• _Work to be completed_:
Look below for the line containing "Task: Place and" and the line containing "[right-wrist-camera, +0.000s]", then set down both and every line between them exactly, without pictures.

Stored data below:

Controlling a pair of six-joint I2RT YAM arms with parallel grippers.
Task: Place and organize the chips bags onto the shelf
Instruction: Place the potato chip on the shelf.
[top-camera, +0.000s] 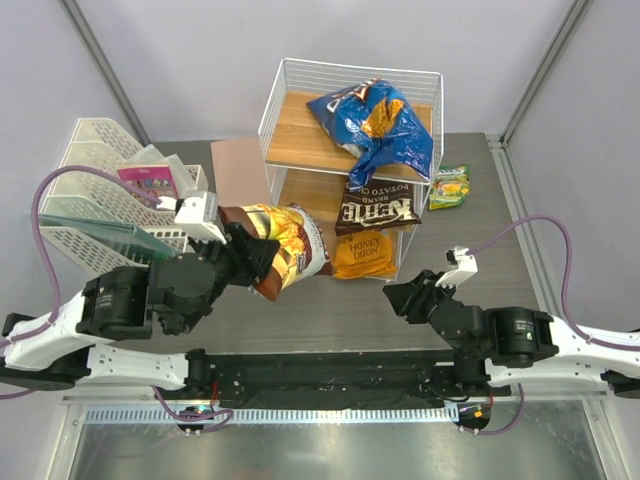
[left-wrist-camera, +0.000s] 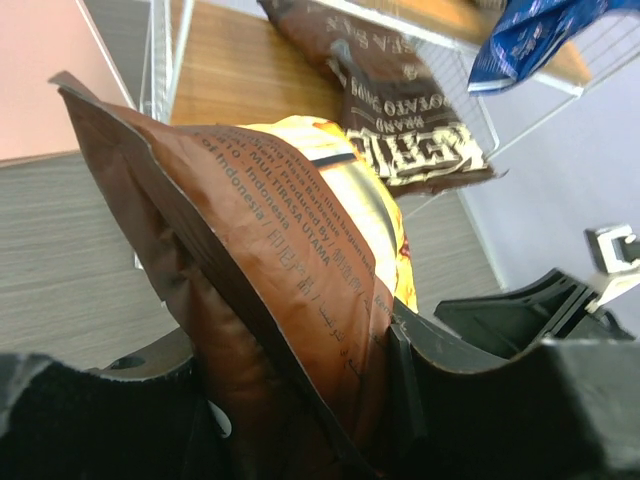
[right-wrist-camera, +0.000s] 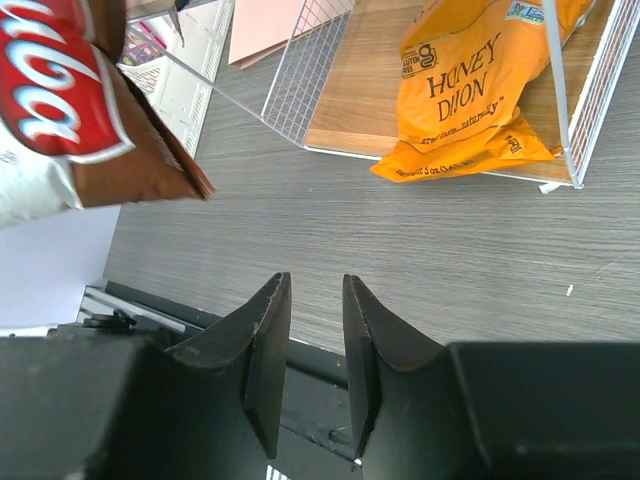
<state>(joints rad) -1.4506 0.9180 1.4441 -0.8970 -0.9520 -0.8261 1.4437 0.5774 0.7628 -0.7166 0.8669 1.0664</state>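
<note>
A: What is seen at the left?

B: A white mesh tray (top-camera: 85, 200) is set on the surface (top-camera: 340, 300), with a pink packet (top-camera: 150, 180) in it. Just to its right, the brown-white bag (top-camera: 290, 250) is clamped by one end in the left jaws. It is held tilted, off the surface, in front of the shelf's left corner.

A: And the shelf (top-camera: 295, 130) itself?

B: Three bags are lodged in it. The blue Doritos bag (top-camera: 375, 125) is laid on the top board and the dark brown Sea Salt bag (top-camera: 378, 208) on the middle one. The orange Honey Dijon bag (top-camera: 362, 255) is laid on the bottom board, its end poking out at the front.

A: Further right?

B: The small green-yellow bag (top-camera: 450, 187) is left on the surface, just beside the shelf. The right jaws are held only narrowly apart — nothing is gripped between them — low over the surface, apart from every bag.
</note>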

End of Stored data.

• _Answer to this exercise_:
Task: Place and organize the chips bags onto the shelf
Instruction: Place the potato chip on the shelf.
[top-camera, +0.000s] 
[left-wrist-camera, +0.000s] 
[right-wrist-camera, +0.000s] 

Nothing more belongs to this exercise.